In the last six months, China’s antitrust enforcement agencies have signed five Memorandums of Cooperation with antitrust authorities in the United States, European Union, South Korea, Australia and Brazil. During this same period, Chinese antitrust enforcement agencies have substantially increased their personnel resources. So far, in 2012 more than 10 cartel investigations have been opened by China’s antitrust enforcement agencies, resulting in fines of millions of dollars in four cases in the last four months alone. (In the previous three years there had been only three cartel cases with total reported fines of less than US$1 million).
Why all of this activity? The implications seem clear, and it is not just a matter of reading the tea leaves (so to speak): the Chinese antitrust enforcement agencies are clearly gearing up to implement an even more aggressive enforcement agenda that will now include international cartels that affect China. As a Director of China’s antitrust enforcement agency – the National Development and Reform Commission (NDRC) – stated in a speech on November 2, 2012: "We will increase our anti-price monopoly enforcement capability and strive to investigate and penalize a number of large cases that are influential domestically and internationally". Senior Chinese antitrust officials have privately confirmed that they were planning to execute on this agenda as soon as the new Politburo was in place. Now that this has occurred, we can expect to see a significant uptick in the number of cartel investigations and prosecutions in China, which can subject offenders to fines of up to 10 percent of their annual revenues and confiscation of illegal gains. The "priority" industries reportedly targeted for scrutiny include energy, insurance, motor vehicles, travel and the internet.

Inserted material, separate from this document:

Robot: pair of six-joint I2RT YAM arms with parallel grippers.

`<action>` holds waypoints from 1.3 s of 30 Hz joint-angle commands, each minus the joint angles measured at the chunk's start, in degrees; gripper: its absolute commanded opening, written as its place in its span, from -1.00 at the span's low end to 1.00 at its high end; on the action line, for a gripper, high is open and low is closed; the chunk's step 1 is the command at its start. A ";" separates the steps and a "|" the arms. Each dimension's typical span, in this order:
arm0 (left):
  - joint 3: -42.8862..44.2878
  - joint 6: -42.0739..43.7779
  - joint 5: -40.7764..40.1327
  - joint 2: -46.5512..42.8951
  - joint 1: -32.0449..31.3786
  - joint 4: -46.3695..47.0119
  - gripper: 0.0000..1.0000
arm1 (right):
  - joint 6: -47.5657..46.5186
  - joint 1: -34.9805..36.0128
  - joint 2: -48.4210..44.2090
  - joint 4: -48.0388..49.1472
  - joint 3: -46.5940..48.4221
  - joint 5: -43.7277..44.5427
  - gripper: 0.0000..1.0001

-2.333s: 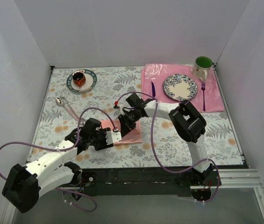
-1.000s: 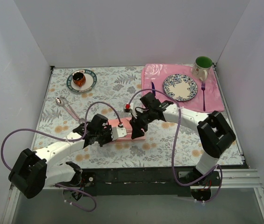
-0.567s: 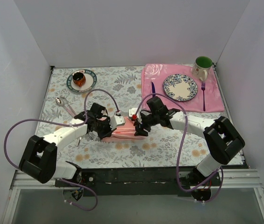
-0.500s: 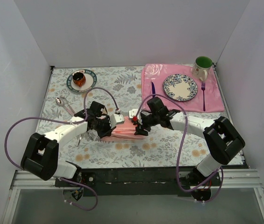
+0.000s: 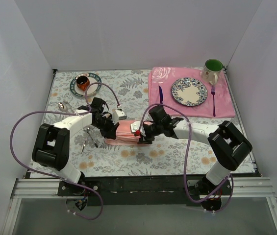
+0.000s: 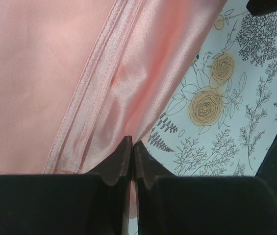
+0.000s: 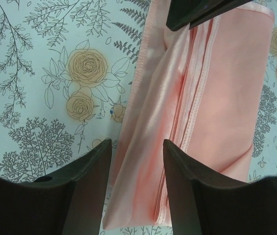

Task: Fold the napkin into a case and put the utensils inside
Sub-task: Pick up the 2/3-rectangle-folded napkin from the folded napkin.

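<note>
A folded, satiny salmon-pink napkin [image 5: 123,131] with stitched hems lay on the floral-print surface [image 5: 177,152], its edge pinched by the left tool [image 6: 131,144], the right tool [image 7: 137,142] spread above it.

The napkin [image 6: 55,73] is soft salmon cloth with a satin sheen, and its hem is stitched in fine rows. The desk [image 7: 40,98] has a smooth, matt covering with a printed floral pattern. The jaws of the left gripper [image 6: 131,145] and right gripper [image 7: 137,143] are matt black plastic. The utensils [image 5: 62,105] are shiny silver metal. The plate [image 5: 189,91] looks glazed, though it is small in view. The placemat [image 5: 226,105] is pink cloth.
</note>
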 commanded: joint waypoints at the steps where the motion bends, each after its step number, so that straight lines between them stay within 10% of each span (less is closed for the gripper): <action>1: 3.08 0.44 4.48 1.08 1.54 -2.82 -1.00 | -1.58 0.91 2.41 0.16 2.81 0.96 0.08; 6: 3.18 0.97 5.27 1.87 1.89 -2.99 -1.00 | 0.61 1.00 5.22 -1.50 5.96 4.56 -0.11; 13: 3.27 0.27 8.26 0.91 3.74 -3.70 -0.91 | 3.69 0.65 9.44 -6.60 11.42 5.36 -0.97; 19: -0.24 -2.72 9.67 -9.78 8.83 1.83 -0.16 | 4.92 -0.93 11.90 -12.13 15.45 0.71 -0.97; 27: -13.05 12.47 6.69 -32.56 9.37 1.23 -0.07 | 5.71 -2.08 17.26 -21.80 23.98 -4.48 -0.97; 39: -30.57 23.29 -14.67 -43.49 -13.22 15.37 -0.17 | 8.44 -4.97 23.33 -28.66 30.93 -11.24 -0.97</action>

The risks associated with the enforcement agencies more aggressive enforcement agenda are compounded by the fact that companies will now be subjected to heightened risk of follow-on private class actions in China. In particular, the Court rules now make it easier for private plaintiffs to commence class actions in Chinese courts and the Supreme People’s Court recently held that once a cartel agreement has been found to exist, the burden of proof shifts to the defendant to prove that the agreement did not result in any restriction of competition.
These developments demonstrate that corporations active in China need to ramp up their antitrust compliance efforts without delay to reduce the risk of being targeted for investigation and serious financial exposure. As a first step, conducting an antitrust compliance audit is advisable to assess potential risk areas and, where appropriate, to position the company to take advantage of the Chinese enforcement agencies’ leniency application procedures.